In your answer, reproduce exactly the lines from the beginning of the listing below through the one containing "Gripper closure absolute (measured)", and only those lines.

*EXTRACTED MATERIAL:*
· · · · · · ·

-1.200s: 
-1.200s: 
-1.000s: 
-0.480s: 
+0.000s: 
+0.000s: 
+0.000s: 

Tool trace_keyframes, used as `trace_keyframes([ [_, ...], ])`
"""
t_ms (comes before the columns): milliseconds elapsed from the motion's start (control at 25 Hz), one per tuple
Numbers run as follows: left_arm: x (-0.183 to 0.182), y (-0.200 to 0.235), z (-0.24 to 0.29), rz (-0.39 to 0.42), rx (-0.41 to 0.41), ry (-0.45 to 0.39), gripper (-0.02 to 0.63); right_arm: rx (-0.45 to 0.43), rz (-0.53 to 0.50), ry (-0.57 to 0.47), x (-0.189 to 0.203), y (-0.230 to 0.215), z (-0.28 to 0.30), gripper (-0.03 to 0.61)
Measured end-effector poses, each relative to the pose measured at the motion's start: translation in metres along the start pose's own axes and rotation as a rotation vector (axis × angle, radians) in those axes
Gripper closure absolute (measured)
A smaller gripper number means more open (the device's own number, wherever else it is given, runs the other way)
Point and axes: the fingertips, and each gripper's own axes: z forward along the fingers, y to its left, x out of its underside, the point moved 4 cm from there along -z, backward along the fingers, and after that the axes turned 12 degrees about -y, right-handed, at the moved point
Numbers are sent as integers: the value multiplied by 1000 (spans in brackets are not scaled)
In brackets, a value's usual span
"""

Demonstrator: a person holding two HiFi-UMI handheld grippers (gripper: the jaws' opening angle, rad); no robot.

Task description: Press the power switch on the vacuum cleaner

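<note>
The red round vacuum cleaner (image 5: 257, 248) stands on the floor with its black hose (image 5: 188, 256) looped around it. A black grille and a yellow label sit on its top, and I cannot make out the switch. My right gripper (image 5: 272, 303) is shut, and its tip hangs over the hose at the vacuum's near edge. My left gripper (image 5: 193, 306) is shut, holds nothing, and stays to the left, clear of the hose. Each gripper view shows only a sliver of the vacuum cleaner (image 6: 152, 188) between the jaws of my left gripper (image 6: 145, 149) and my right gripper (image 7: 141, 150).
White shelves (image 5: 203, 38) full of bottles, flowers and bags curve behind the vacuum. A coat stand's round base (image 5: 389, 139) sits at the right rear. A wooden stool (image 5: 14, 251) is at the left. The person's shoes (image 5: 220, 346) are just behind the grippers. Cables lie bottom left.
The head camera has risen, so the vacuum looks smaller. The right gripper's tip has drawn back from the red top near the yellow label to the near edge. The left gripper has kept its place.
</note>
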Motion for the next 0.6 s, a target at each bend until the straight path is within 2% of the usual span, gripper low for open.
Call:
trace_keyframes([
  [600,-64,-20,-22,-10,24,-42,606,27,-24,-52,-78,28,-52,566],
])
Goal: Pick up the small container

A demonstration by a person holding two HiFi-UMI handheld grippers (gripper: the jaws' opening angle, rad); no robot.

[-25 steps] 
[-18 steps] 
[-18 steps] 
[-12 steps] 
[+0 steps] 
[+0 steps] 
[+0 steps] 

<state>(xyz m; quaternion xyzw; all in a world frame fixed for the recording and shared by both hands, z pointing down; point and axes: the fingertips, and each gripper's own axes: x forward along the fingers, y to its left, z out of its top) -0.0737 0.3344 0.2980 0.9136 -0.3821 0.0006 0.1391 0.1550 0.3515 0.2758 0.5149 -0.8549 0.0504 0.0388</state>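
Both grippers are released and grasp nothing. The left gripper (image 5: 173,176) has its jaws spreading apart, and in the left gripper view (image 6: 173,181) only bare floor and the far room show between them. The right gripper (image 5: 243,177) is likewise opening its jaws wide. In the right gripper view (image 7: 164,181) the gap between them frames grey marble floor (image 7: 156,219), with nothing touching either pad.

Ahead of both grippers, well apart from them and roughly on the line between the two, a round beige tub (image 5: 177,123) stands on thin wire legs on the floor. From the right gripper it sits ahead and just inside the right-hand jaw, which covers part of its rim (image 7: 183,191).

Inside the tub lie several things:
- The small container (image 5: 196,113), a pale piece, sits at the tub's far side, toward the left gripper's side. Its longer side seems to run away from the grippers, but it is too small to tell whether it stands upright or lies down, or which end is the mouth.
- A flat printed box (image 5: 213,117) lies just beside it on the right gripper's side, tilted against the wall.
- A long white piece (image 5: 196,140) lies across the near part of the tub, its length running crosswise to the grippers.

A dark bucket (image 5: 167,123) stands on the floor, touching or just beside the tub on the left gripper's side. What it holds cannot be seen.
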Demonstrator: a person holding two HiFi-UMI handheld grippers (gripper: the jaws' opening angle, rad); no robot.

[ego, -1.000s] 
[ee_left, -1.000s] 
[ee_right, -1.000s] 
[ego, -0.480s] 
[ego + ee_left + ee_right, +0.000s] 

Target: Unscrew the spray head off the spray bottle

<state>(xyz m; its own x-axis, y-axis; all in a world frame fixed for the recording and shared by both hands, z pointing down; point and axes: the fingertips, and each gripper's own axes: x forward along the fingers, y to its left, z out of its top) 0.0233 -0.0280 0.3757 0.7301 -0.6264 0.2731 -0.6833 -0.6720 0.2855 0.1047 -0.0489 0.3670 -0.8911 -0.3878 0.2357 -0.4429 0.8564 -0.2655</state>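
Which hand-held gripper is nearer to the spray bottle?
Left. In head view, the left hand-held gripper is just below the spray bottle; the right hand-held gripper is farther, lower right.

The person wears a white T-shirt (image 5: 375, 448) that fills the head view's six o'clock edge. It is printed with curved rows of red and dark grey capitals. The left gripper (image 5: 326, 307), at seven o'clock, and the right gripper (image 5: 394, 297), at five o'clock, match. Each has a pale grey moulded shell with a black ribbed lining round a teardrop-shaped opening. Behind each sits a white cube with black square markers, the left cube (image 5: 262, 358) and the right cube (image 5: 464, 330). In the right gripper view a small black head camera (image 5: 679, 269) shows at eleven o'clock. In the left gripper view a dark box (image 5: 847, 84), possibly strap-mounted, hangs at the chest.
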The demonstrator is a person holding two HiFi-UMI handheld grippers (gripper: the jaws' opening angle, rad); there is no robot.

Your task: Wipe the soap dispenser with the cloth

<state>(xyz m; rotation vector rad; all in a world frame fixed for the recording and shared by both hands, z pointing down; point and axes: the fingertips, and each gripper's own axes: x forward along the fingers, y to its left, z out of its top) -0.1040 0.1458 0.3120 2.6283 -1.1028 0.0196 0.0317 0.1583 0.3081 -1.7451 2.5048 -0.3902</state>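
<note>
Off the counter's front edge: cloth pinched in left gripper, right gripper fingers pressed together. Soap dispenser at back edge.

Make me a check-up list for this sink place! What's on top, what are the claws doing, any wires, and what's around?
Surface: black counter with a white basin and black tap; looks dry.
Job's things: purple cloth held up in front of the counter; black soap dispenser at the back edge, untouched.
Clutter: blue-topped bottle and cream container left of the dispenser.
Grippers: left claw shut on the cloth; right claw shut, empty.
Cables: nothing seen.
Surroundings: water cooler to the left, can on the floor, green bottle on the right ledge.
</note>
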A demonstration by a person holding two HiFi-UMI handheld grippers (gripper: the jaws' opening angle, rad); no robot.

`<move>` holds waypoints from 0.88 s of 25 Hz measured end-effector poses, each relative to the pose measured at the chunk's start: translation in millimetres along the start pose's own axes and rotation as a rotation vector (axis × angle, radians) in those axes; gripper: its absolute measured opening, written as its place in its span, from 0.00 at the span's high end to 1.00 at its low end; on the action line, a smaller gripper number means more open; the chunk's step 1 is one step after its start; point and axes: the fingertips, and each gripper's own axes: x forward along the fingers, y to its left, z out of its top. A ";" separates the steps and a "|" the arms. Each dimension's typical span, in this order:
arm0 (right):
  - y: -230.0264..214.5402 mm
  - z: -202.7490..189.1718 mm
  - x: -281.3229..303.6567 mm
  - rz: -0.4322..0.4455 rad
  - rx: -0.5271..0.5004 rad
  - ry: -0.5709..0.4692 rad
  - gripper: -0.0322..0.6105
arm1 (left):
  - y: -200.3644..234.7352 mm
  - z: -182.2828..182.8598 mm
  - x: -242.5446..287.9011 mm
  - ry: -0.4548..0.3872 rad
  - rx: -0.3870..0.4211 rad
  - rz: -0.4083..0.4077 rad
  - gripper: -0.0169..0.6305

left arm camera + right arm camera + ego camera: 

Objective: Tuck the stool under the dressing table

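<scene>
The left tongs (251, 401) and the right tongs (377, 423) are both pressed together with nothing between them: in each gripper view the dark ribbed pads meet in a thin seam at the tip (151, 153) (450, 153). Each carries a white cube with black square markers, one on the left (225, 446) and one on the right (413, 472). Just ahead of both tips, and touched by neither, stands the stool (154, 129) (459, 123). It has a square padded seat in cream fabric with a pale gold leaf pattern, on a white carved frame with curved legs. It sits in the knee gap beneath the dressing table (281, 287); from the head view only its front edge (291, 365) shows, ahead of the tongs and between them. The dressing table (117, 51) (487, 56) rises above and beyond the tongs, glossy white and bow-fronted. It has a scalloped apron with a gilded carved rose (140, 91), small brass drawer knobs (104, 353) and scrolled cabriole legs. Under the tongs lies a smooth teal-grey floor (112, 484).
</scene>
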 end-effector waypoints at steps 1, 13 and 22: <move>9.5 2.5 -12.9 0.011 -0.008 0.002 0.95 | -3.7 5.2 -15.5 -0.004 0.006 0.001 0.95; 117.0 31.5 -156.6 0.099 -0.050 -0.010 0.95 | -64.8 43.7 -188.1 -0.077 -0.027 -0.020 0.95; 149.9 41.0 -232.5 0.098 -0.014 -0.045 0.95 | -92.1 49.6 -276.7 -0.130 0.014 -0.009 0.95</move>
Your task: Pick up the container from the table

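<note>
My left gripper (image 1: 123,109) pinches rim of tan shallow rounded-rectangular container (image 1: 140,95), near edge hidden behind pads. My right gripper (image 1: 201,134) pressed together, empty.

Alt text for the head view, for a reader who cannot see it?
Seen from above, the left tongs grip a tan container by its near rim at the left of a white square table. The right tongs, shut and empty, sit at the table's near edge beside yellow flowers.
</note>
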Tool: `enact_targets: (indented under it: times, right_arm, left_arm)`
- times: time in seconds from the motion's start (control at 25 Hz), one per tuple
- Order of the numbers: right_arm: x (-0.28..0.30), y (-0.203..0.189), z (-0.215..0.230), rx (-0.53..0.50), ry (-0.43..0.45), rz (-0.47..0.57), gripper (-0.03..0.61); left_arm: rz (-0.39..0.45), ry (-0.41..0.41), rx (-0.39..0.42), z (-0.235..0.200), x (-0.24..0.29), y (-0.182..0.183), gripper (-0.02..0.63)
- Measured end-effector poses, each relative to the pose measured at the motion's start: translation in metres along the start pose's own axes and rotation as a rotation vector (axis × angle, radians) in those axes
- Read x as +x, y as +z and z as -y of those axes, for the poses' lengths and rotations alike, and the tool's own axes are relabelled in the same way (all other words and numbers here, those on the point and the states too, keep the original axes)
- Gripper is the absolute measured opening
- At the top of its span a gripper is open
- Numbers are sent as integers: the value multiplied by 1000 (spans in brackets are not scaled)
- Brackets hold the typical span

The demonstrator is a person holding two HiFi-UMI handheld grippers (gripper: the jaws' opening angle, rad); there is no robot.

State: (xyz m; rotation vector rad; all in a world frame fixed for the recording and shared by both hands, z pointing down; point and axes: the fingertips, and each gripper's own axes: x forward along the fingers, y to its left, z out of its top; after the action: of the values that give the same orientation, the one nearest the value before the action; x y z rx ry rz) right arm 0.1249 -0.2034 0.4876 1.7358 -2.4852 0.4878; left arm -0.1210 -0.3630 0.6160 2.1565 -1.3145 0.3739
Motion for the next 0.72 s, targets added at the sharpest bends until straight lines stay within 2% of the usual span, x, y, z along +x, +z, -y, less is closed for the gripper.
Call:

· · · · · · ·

*EXERCISE SOLUTION:*
-1.200s: 
-1.200s: 
-1.000s: 
-0.480s: 
+0.000s: 
+0.000s: 
+0.000s: 

Tool trace_keyframes, used as `trace_keyframes([ [_, ...], ])`
"""
t_ms (comes before the columns): milliseconds elapsed from the motion's start (control at 25 Hz), one per tuple
Numbers run as follows: left_arm: x (-0.183 to 0.182), y (-0.200 to 0.235), z (-0.24 to 0.29), rz (-0.39 to 0.42), rx (-0.41 to 0.41), ry (-0.45 to 0.39), gripper (-0.02 to 0.63); right_arm: rx (-0.45 to 0.43), rz (-0.53 to 0.50), ry (-0.57 to 0.47), x (-0.189 to 0.203), y (-0.230 to 0.215), z (-0.28 to 0.30), gripper (-0.03 to 0.61)
Measured end-effector poses, each relative to the pose measured at the motion's start: translation in metres along the start pose's own axes and rotation as a rotation vector (axis × angle, radians) in those axes
Gripper closure absolute (measured)

The output given here is complete.